同じく仮面のテオドールは「ああ、そうだな」と答えて。
「死ぬまでは私が君を守ってやる。……私が天に召される頃には、子や孫が君の周りを取り囲んでいる事だろう」
「それは幸せな未来ですね。ですが、殿下はわたしに何人の子を産ませるおつもりですか?」
「さあな。王位継承には絡まないだろうから、それに関しては自由な立場だ」
……絡まないのか? 俺の功績が膨れ上がるとまた面倒なことになりそうだぞ。
「寿命が延びて権威も生まれるのであれば、わたしの野望にもちょうど良いですね」
「君は自分の趣味を周りにも広げるつもりか?」
「ええ。神の御言葉も同然であれば、興味のある方が従いやすいでしょう?」
「興味の無い者も従わざるをえない気がするが」
「強制はいたしません。それでも、流行が生まれれば従ってしまうのが女心というものですからね」
このところきなくさい話が多くて大変だったので、ここらで趣味の服を着ていきたいものである。

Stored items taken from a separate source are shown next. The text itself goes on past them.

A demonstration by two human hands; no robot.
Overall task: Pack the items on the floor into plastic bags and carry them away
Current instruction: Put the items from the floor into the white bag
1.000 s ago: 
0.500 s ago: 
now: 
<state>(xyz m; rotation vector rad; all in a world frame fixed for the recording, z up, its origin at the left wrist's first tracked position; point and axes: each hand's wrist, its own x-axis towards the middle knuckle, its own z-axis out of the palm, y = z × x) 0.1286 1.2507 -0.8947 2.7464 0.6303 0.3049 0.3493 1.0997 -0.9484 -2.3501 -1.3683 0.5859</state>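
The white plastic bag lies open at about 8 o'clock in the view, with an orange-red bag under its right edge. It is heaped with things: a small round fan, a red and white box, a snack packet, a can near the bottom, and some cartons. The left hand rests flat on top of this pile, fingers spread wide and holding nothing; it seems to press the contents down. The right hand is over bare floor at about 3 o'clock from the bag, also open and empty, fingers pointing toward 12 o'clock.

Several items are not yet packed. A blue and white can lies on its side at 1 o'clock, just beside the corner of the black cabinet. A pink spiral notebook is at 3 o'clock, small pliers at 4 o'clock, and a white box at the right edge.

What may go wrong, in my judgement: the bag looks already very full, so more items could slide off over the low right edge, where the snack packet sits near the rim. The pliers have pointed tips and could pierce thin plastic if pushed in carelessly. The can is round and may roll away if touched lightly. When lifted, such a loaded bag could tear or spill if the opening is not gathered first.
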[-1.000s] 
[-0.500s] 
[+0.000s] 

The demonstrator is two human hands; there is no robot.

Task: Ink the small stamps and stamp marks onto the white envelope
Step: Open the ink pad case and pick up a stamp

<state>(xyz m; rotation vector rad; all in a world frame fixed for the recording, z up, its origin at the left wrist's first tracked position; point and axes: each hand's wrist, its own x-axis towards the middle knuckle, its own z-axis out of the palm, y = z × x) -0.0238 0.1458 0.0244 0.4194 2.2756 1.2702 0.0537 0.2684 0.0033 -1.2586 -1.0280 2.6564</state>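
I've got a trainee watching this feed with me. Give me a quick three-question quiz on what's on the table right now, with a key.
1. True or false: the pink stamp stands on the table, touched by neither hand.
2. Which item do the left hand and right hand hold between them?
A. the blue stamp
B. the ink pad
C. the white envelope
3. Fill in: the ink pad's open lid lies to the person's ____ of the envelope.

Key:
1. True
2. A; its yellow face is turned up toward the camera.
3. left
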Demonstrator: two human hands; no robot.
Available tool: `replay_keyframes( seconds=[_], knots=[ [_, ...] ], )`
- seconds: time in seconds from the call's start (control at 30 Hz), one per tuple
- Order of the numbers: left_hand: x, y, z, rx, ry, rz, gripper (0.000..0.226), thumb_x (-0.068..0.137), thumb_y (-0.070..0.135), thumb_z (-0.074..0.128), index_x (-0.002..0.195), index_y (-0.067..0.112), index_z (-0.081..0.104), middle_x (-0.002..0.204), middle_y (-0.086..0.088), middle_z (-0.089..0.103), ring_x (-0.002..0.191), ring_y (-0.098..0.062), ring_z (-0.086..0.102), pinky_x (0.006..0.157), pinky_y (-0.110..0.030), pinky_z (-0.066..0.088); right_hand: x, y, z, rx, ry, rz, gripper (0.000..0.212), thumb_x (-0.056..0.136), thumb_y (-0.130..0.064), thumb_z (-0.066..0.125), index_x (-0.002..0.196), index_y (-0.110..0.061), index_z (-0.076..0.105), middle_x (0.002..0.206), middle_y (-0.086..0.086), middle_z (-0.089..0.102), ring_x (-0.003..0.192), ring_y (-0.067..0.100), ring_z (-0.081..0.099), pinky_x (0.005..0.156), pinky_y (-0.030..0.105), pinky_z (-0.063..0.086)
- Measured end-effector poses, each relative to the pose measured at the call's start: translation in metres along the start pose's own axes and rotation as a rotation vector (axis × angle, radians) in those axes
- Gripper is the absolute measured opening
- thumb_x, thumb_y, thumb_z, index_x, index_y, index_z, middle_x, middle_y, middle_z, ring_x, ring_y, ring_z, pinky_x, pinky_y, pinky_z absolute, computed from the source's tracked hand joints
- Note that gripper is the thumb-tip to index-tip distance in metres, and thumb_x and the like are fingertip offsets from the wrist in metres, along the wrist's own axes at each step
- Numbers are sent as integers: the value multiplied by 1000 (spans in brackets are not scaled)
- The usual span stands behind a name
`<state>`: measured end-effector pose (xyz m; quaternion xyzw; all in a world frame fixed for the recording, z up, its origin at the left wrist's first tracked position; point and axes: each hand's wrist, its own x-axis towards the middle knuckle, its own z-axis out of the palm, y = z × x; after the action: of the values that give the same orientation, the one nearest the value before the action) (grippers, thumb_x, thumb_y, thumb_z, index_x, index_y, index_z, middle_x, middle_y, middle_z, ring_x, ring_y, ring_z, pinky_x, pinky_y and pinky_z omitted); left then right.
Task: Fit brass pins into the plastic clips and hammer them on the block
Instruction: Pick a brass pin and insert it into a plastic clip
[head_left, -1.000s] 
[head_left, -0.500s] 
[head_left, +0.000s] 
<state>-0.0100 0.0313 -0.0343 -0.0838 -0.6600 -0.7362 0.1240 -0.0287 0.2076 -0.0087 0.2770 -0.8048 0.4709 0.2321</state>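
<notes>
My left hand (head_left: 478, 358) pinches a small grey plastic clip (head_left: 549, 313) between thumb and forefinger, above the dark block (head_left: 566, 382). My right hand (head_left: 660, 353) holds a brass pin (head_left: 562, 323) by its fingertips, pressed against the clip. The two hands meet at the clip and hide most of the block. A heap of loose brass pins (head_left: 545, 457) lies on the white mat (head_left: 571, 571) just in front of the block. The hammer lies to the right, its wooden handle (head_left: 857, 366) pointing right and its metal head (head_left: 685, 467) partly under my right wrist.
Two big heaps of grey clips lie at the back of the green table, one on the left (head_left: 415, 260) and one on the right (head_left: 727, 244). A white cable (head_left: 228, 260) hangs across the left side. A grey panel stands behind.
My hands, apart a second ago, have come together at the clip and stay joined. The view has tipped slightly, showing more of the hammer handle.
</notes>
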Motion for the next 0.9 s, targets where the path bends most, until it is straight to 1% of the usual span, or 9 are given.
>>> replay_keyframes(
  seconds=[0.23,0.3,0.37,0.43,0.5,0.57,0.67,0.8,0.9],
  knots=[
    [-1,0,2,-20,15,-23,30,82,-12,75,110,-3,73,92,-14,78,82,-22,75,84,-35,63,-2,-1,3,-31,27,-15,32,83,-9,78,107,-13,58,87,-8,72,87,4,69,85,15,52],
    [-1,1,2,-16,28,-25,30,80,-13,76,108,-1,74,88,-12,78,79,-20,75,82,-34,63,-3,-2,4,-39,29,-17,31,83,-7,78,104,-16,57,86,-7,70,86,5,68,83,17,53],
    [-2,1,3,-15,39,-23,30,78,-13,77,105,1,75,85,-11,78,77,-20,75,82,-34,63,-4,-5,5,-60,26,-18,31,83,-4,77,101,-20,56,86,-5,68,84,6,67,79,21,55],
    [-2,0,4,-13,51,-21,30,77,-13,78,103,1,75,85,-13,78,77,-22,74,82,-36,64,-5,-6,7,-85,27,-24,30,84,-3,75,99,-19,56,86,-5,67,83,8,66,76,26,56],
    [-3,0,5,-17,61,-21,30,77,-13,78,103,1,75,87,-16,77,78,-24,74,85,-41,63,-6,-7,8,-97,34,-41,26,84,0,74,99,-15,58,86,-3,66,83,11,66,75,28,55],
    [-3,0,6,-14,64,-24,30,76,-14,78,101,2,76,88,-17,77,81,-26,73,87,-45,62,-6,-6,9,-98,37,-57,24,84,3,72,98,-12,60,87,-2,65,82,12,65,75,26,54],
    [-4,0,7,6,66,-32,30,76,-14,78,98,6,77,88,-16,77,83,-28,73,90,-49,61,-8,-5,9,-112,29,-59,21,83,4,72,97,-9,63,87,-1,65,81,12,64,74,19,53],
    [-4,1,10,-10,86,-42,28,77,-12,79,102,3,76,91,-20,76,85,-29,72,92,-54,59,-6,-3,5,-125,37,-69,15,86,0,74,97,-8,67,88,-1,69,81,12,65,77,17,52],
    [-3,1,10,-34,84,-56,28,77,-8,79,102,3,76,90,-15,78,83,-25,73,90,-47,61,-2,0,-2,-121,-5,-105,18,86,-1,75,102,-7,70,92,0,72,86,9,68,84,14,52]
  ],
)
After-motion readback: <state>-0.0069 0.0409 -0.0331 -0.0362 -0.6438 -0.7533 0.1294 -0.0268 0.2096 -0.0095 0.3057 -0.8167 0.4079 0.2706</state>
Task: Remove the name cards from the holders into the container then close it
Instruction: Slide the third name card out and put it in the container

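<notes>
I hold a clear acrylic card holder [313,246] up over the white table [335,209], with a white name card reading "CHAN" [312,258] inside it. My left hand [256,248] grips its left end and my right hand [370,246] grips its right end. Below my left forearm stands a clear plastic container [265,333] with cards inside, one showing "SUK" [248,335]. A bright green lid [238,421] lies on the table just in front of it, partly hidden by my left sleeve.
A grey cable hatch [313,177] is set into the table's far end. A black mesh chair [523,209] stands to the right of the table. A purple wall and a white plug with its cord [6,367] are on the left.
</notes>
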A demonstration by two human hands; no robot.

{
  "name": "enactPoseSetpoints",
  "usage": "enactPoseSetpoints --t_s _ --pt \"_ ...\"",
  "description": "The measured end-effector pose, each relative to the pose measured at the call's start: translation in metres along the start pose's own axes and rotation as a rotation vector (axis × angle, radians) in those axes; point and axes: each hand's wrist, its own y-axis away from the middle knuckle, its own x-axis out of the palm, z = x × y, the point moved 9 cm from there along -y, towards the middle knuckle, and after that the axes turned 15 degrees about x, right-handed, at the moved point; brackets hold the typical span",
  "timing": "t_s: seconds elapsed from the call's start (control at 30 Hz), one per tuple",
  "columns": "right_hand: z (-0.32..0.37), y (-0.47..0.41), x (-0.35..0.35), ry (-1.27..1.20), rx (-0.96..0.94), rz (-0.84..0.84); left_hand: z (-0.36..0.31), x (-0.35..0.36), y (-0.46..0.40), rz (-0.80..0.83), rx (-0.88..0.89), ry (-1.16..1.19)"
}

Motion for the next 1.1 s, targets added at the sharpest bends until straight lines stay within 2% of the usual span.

ちょうど婚約記念パーティもあるし、えっちな衣装をより衆目に晒していきたい。
「ところで……『北の聖女』さまの件なのですけれど、この時期にわたしを指名され、なおかつフェニックスさまへの面会を希望というのは、このお話も関係しているのでは?」
「ああ、そうだね。かの聖女は二十年前に就任して以来、未だ全盛期の若々しさを保っているらしい」
「既に『成って』いると見るのが妥当だろうな。なにしろ教国にとっては聖女こそが神も同然だ」
適齢期って、結婚するまでずっと適齢期です(ガチ)──っていう意味だったのか!?